▶ _WHAT IS EXPECTED_
For each entry below, write an exact copy and leave out the images.

▶ _TASK MATERIAL_
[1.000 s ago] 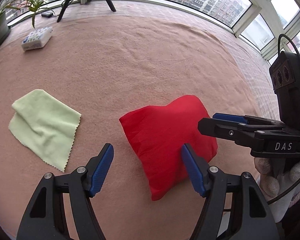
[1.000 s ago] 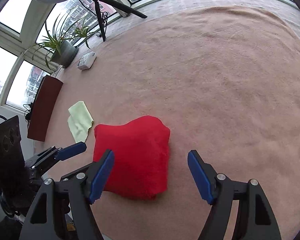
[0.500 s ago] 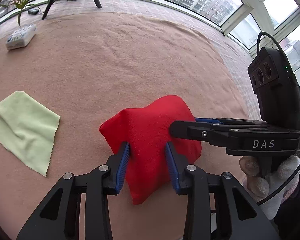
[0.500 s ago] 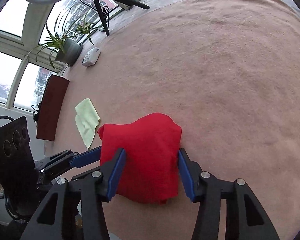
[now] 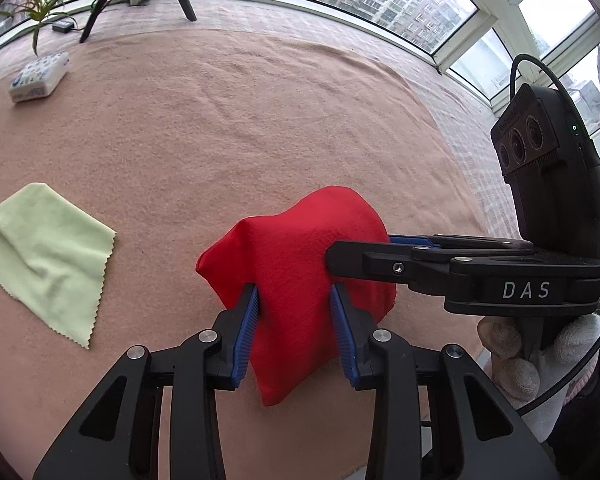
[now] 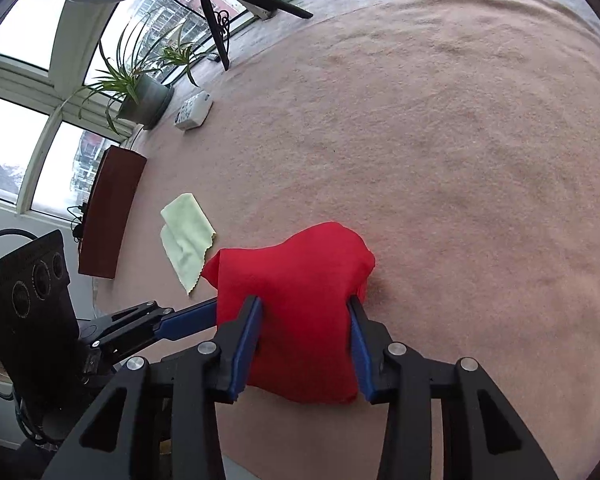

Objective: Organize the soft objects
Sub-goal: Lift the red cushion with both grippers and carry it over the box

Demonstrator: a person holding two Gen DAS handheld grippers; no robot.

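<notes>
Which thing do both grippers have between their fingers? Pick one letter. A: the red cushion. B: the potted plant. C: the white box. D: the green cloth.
A: both wrist views show the red cushion pinched between blue fingers, the left gripper from one side and the right gripper, whose fingers are closing, from the other; the green cloth lies apart on the carpet.

Home sunroom, wraparound windows [image 5: 480,8], apartment blocks outside, potted plant [image 6: 140,88], tan carpet [image 6: 440,140]

The left gripper [image 5: 294,328] pinches the red pillow [image 5: 296,280]; the right gripper [image 5: 356,258] is closing on its side.
</notes>
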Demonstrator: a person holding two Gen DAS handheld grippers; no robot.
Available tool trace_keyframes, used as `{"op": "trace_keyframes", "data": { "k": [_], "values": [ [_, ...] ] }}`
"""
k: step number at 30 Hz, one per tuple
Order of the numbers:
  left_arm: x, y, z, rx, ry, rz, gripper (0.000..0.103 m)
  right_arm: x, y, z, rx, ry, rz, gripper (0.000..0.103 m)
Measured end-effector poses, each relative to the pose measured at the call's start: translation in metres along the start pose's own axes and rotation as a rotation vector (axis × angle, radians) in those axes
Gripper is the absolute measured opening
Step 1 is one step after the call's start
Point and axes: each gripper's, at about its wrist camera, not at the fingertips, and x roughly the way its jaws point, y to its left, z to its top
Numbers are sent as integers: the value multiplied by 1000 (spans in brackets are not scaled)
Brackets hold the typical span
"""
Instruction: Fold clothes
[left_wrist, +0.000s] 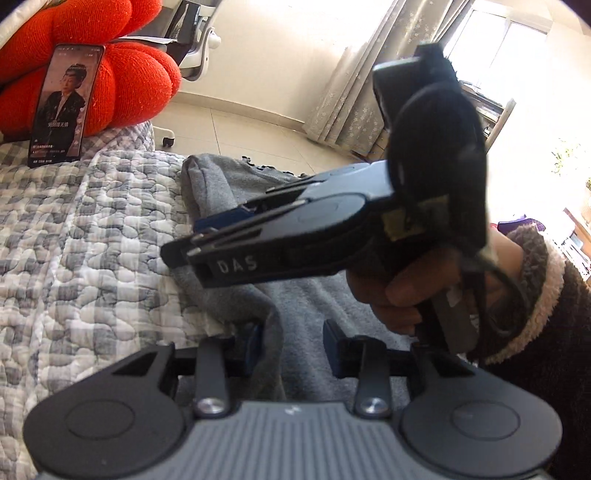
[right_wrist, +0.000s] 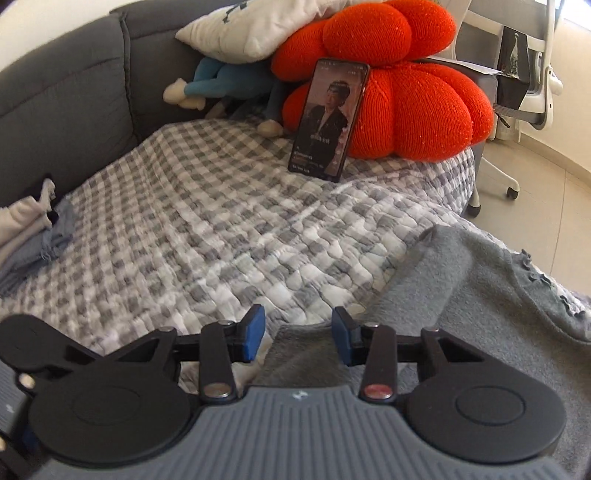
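A grey fleece garment (right_wrist: 461, 291) lies partly folded, rumpled, on the checked quilt (right_wrist: 221, 221).

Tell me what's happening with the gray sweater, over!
Left gripper open, gray fold between its fingers. Right gripper open over the gray sweater edge, nothing held. Sweater lies rumpled on the checked quilt. Phone propped well clear.

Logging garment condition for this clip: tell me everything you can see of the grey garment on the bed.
The grey garment is a soft, fleecy-looking piece lying on the checked quilt near the bed's edge. It is partly folded and rumpled, with a small frilled trim along one edge. In the left wrist view a raised fold runs between the open fingers of the left gripper. The right gripper, also open, hovers over its near edge; contact cannot be confirmed.
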Motion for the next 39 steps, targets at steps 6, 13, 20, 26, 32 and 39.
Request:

▶ _RESULT_
[1.000 s ago] 
[1.000 s ago] 
[0.500 s ago] 
[0.500 s ago] 
[now] 
[now] 

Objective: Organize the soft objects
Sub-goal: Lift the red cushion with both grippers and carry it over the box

Demonstrator: a person holding two Gen DAS handheld grippers; no robot.

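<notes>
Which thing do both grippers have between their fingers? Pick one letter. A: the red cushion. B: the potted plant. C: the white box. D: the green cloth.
A: both wrist views show the red cushion pinched between blue fingers, the left gripper from one side and the right gripper, whose fingers are closing, from the other; the green cloth lies apart on the carpet.

Home sunroom, wraparound windows [image 5: 480,8], apartment blocks outside, potted plant [image 6: 140,88], tan carpet [image 6: 440,140]

The left gripper [image 5: 294,328] pinches the red pillow [image 5: 296,280]; the right gripper [image 5: 356,258] is closing on its side.
</notes>
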Demonstrator: a person holding two Gen DAS handheld grippers; no robot.
Available tool trace_keyframes, used as `{"op": "trace_keyframes", "data": { "k": [_], "values": [ [_, ...] ] }}`
"""
k: step number at 30 Hz, one per tuple
Order of the numbers:
  left_arm: x, y, z, rx, ry, rz, gripper (0.000..0.103 m)
  right_arm: x, y, z, rx, ry, rz, gripper (0.000..0.103 m)
Measured end-effector poses, each relative to the pose measured at the call's start: translation in metres along the start pose's own axes and rotation as a rotation vector (axis × angle, radians) in those axes
Gripper is the absolute measured opening
Step 1 is one step after the call's start
Point and axes: each gripper's, at about its wrist camera, not at the fingertips, and x roughly the way its jaws point, y to its left, z to its top
Numbers are sent as integers: the value multiplied by 1000 (spans in brackets are not scaled)
Brackets hold the typical span
"""
Instruction: Fold clothes
[left_wrist, +0.000s] 
[right_wrist, +0.000s] 
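A grey fleece garment (right_wrist: 461, 291) lies partly folded, rumpled, on the checked quilt (right_wrist: 221, 221).

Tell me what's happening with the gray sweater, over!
Left gripper open, gray fold between its fingers. Right gripper open over the gray sweater edge, nothing held. Sweater lies rumpled on the checked quilt. Phone propped well clear.

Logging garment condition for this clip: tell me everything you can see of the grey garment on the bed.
The grey garment is a soft, fleecy-looking piece lying on the checked quilt near the bed's edge. It is partly folded and rumpled, with a small frilled trim along one edge. In the left wrist view a raised fold runs between the open fingers of the left gripper. The right gripper, also open, hovers over its near edge; contact cannot be confirmed.
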Motion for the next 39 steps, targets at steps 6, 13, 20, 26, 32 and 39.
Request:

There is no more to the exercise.